Blue Angels, Spotted Rays and Coral – Along Ningaloo Reef

Don’t you worry your pretty head
I’ll never let you down
I’ll always be around
Blue angel

by Roy Orbison

Roy Orbison sang of blue angels and heartache. When his own heart gave up at the young age of 52 mine nearly went with it. Cryin, In Dreams and Only the Lonely. Life could be lived through these soaring ballads. The Big O’s own life however was marred with tragedy. He lost his wife and two sons to accidents but continued to produce a stream of beautiful songs until he left us. Sha la la, dooby wah
Dum dum dum, yeh yeh, um, wah wah wah wah, Dum dum dum dum dum dum.

We were floating in about five metres of clear blue water over Ningaloo Reef. Quietly going about their business of sliding in and out of the coral corridors were groups of Blue Angelfish. Their expressions reminded me of our grandaughter Elodie when she was a toddler. Large eyes glaring menacingly at you with jaw set in an expression of severe distaste. “What are you looking at” it said. She is not like that now. A ball of energy and an endearing smile. But that look of inquisition is sometimes fleetingly there. So goes the Blue Angelfish. The odd Blue spotted ray flapped past along with large schools of tiny Blue-green chromis, clownfish and the spectaculer Yellow boxfish. And all this 50 metres off a pristine white sandy beach. We were in Coral Bay.

Bermuda blue angelfish.jpg
Blue Angelfish – courtesy of Aquafanatic
Coral Bay

If Coral Bay looks as good as it gets – it is. A small township operating purely for tourism it boast two campgrounds, an IGA, two pubs, a restaurant and several tourism venture companies. Snorkeling, diving, whale watching and fishing are the activities here and the town thrives on it. The temperatures in winter are late twenties to early thirties. The water is 25C. There are family groups and foreign backpackers everywhere. They come because Ningaloo Reef is just a warm 20 metre swim from the beach. At low tide you can almost walk to the reef’s edge. And we did.
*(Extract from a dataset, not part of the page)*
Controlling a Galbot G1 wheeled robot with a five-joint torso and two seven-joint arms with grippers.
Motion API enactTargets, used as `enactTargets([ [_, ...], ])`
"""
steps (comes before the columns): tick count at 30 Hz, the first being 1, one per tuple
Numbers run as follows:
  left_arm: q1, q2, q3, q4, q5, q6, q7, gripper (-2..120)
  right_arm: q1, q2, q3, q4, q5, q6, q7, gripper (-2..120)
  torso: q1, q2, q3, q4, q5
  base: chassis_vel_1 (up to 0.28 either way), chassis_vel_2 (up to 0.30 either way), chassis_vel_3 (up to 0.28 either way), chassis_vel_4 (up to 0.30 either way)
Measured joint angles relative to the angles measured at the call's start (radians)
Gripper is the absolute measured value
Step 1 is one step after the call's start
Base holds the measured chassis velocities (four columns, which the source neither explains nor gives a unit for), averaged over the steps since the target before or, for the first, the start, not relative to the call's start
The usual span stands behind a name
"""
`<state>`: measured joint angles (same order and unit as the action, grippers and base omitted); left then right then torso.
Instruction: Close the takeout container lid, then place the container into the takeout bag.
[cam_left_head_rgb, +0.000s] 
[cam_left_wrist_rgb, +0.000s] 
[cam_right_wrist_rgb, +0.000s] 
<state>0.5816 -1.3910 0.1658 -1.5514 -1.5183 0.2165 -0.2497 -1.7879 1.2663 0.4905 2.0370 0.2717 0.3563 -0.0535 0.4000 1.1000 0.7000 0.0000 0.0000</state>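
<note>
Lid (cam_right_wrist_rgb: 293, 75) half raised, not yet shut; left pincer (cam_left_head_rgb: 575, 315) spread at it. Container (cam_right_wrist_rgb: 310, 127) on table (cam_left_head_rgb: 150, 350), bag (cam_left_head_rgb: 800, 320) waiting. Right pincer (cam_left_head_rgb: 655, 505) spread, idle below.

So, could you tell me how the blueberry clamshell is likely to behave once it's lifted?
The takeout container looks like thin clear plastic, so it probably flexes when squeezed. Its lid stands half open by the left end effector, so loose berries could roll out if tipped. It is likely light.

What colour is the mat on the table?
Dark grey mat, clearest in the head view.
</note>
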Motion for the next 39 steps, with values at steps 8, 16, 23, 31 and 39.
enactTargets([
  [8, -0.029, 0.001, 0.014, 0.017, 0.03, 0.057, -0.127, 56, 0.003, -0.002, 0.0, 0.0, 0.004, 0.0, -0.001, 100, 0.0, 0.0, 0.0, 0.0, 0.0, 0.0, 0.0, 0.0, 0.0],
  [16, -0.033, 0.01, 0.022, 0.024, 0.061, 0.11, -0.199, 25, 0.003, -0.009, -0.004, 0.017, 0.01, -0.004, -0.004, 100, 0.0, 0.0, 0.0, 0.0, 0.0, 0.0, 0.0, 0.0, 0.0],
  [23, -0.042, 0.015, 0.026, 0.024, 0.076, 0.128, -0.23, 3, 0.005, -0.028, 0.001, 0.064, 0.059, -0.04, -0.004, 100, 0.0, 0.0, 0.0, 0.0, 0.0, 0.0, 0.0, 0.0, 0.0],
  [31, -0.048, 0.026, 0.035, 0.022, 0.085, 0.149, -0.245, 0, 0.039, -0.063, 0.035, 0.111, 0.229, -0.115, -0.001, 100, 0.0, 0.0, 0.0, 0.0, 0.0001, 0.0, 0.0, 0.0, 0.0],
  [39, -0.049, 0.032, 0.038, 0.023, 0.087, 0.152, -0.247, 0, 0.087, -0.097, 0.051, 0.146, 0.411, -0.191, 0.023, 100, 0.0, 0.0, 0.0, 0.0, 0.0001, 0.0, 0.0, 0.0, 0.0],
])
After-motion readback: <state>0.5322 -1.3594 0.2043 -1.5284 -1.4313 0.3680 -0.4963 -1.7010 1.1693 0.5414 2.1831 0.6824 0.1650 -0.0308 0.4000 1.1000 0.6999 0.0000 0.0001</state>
Ningaloo Reef or “the other reef” is Australia’s largest fringing reef system and stretches 300 km from Red Bluff (Carnavon) to the Muiron Islands off the Exmouth Coast. Coral Bay sits about halfway along the reef system or Ningaloo Marine Park. The park teems with marine life including over 500 fish species, manta rays and sting rays, dugongs, turtles – both loggerhead and green, humpback and minke whales on migration and whalesharks. Oh the beautiful whalesharks. More exciting news of these magnificent creatures later. Meanwhile we swam in Coral Bay, snorkeled the reef including the aptly named Ayres Rock. Some 200 metres offshore Ayres Rock is a miniature (very miniature) copy of what is now Uluru but made of coral and underwater. It is a swim to get there but oh so worth it. Home to hundreds of reef fish of every colour and size it is a hard coral structure in a sea of fan and staghorn corals. We snorkeled it each day of our visit here. Unfortunately no turtles (it is not yet breeding season) but who cared. After five idylic days we thought it couldn’t get better. We hadn’t reckoned with our next stop at Exmouth.

48 hours: What to see, do and eat in Coral Bay • The Sweet Wanderlust
Snorkeling Ayres Rock – Coral Bay

6 thoughts on “Blue Angels, Spotted Rays and Coral – Along Ningaloo Reef

  1. Hello Margaret and Mike:- Thank you for the very descriptive email and photos written again today. Half your luck travelling round Australia. What wonderful memories you will have and fantastic photos to keep for the years ahead. Andrew and I are enjoying your trip and we look forward to the next Travels with Mr Gato Downunder. We are well with Andrew improving slowly with his 3 days a week at rehab. We see the families frequently and all the children are back to school full time. I am hoping to get back to my tennis group on Friday after my knee problem over 3 years ago while Andrew is at rehab for 3 hours. W.A. is still being careful before lifting restrictions but hopefully that will occur in the near future and good for you when it does, but I guess that is not a problem for you at present. Continue to enjoy, watch out for the Sharks, drive safely and keep well. With love from both of us. Thea.